Task objective: Your task is to output the listing exactly, leaving every image out.

%%

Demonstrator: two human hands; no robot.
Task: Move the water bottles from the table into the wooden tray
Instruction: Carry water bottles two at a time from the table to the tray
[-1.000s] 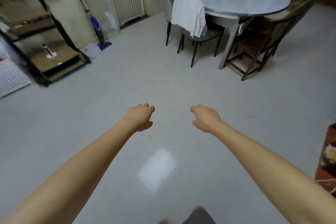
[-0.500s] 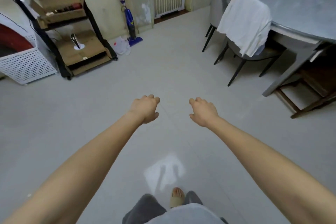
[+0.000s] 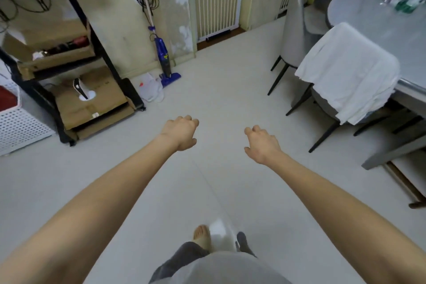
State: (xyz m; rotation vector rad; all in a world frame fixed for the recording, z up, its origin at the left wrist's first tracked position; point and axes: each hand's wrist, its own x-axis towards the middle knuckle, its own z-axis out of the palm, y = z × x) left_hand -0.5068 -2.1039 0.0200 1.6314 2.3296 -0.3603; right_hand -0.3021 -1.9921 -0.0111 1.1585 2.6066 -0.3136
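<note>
Both arms extend forward over bare pale floor. Left hand (image 3: 181, 132) — fingers loosely curled under, holding nothing, back of the hand up. Right hand (image 3: 261, 143) — fingers likewise loosely bent, a little more spread than the left, thumb out to the side, also holding nothing. The two hands sit side by side, apart, neither touching any object. Water bottles (image 3: 405, 1) lie in a blurred cluster on the far part of the round grey table (image 3: 368, 21), at the upper right — well apart from both hands, nearer the right one, beyond and to its right; their count cannot be told. Between the right hand and the table stands a chair draped with a white cloth (image 3: 348, 71); a second grey chair (image 3: 297, 30) stands beside it. Off to the left: a black shelf rack (image 3: 101, 53) holding cardboard boxes, a blue upright vacuum (image 3: 164, 53) leaning on the wall, a white perforated basket (image 3: 20, 124). One bare foot (image 3: 202, 235) shows at the bottom edge.
</note>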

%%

Solution for this problem:
Demonstrator: two human hands; no robot.
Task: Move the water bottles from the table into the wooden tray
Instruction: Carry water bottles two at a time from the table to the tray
[-1.000s] 
[-0.500s] 
[+0.000s] 
State: (xyz m; rotation vector rad; all in a world frame fixed for the recording, z up, its origin at the left wrist's first tracked position; point and axes: each hand's wrist, its own x-axis towards the middle knuckle, its own z-axis out of the palm, y = z × x) left_hand -0.5068 -2.1039 0.0200 1.6314 2.3296 -0.3603; right_hand -0.3021 -1.9921 -0.0111 1.1585 2.6066 -0.3136
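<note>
Both arms extend forward over bare pale floor. Left hand (image 3: 181, 132) — fingers loosely curled under, holding nothing, back of the hand up. Right hand (image 3: 261, 143) — fingers likewise loosely bent, a little more spread than the left, thumb out to the side, also holding nothing. The two hands sit side by side, apart, neither touching any object. Water bottles (image 3: 405, 1) lie in a blurred cluster on the far part of the round grey table (image 3: 368, 21), at the upper right — well apart from both hands, nearer the right one, beyond and to its right; their count cannot be told. Between the right hand and the table stands a chair draped with a white cloth (image 3: 348, 71); a second grey chair (image 3: 297, 30) stands beside it. Off to the left: a black shelf rack (image 3: 101, 53) holding cardboard boxes, a blue upright vacuum (image 3: 164, 53) leaning on the wall, a white perforated basket (image 3: 20, 124). One bare foot (image 3: 202, 235) shows at the bottom edge.
</note>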

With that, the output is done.